Task requirements — Your answer is the listing, printed exactly as given.

Dataset excerpt —
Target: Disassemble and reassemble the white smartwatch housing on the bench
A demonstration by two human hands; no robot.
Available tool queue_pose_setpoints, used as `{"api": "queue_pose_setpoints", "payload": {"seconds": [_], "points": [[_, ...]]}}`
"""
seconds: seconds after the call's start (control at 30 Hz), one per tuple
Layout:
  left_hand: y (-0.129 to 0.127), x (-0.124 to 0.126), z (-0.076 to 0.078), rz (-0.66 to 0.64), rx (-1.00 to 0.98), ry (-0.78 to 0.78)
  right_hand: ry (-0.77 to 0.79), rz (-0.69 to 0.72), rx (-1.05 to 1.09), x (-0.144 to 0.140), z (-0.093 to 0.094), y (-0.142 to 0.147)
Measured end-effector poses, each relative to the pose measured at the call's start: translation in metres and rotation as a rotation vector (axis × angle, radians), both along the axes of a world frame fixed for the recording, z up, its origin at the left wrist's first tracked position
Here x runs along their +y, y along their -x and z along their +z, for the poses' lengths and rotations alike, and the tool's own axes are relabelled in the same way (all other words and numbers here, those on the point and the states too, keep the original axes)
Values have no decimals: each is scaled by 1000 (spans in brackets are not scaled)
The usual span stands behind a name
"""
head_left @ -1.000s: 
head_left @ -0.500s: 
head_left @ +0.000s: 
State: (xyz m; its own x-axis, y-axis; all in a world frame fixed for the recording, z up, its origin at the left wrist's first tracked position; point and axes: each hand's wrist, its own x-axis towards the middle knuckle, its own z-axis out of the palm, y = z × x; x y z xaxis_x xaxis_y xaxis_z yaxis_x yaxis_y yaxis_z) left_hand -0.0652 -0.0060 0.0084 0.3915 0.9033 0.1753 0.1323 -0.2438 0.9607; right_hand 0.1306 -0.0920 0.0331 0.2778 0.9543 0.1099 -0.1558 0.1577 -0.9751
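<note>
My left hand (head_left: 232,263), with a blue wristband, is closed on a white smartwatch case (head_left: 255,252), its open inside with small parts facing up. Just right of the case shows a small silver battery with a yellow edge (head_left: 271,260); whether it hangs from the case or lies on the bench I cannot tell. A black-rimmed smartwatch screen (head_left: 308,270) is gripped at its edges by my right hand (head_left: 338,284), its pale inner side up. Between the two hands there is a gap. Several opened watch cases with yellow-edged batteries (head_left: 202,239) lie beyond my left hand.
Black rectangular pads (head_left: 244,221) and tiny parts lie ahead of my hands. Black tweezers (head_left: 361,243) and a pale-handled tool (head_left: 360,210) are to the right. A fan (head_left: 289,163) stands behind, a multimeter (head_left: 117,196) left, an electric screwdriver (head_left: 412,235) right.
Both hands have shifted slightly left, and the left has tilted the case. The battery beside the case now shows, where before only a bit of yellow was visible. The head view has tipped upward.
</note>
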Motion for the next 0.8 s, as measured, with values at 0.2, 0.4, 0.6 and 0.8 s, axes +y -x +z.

Problem solution —
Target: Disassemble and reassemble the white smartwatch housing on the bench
A demonstration by two human hands; no robot.
Available tool queue_pose_setpoints, used as `{"api": "queue_pose_setpoints", "payload": {"seconds": [_], "points": [[_, ...]]}}`
"""
seconds: seconds after the call's start (control at 30 Hz), one per tuple
Layout:
  left_hand: y (-0.129 to 0.127), x (-0.124 to 0.126), z (-0.076 to 0.078), rz (-0.66 to 0.64), rx (-1.00 to 0.98), ry (-0.78 to 0.78)
  right_hand: ry (-0.77 to 0.79), rz (-0.69 to 0.72), rx (-1.05 to 1.09), x (-0.144 to 0.140), z (-0.093 to 0.094), y (-0.142 to 0.147)
Measured end-effector poses, each relative to the pose measured at the call's start: translation in metres and rotation as a rotation vector (axis × angle, radians), both along the axes of a world frame fixed for the recording, z up, its origin at the left wrist's first tracked position
Here x runs along their +y, y along their -x and z along their +z, for the poses' lengths and rotations alike, and the tool's own axes are relabelled in the same way (all other words and numbers here, those on the point and the states too, keep the original axes)
Values have no decimals: each is scaled by 1000 (spans in brackets are not scaled)
The usual span stands behind a name
"""
head_left @ -1.000s: 
head_left @ -0.500s: 
head_left @ +0.000s: 
State: (xyz m; its own x-axis, y-axis; all in a world frame fixed for the recording, z up, its origin at the left wrist's first tracked position; point and axes: each hand's wrist, its own x-axis towards the middle knuckle, its own z-axis out of the palm, y = z × x; x y z xaxis_x xaxis_y xaxis_z yaxis_x yaxis_y yaxis_z) left_hand -0.0652 -0.0060 0.0084 0.3915 0.9033 0.1753 0.1323 -0.2438 0.9607; right_hand 0.1306 -0.0920 0.0331 0.2778 0.9543 0.1099 -0.1558 0.1577 -0.9751
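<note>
My left hand (head_left: 232,263), with a blue wristband, is closed on a white smartwatch case (head_left: 255,252), its open inside with small parts facing up. Just right of the case shows a small silver battery with a yellow edge (head_left: 271,260); whether it hangs from the case or lies on the bench I cannot tell. A black-rimmed smartwatch screen (head_left: 308,270) is gripped at its edges by my right hand (head_left: 338,284), its pale inner side up. Between the two hands there is a gap. Several opened watch cases with yellow-edged batteries (head_left: 202,239) lie beyond my left hand.
Black rectangular pads (head_left: 244,221) and tiny parts lie ahead of my hands. Black tweezers (head_left: 361,243) and a pale-handled tool (head_left: 360,210) are to the right. A fan (head_left: 289,163) stands behind, a multimeter (head_left: 117,196) left, an electric screwdriver (head_left: 412,235) right.
Both hands have shifted slightly left, and the left has tilted the case. The battery beside the case now shows, where before only a bit of yellow was visible. The head view has tipped upward.
</note>
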Motion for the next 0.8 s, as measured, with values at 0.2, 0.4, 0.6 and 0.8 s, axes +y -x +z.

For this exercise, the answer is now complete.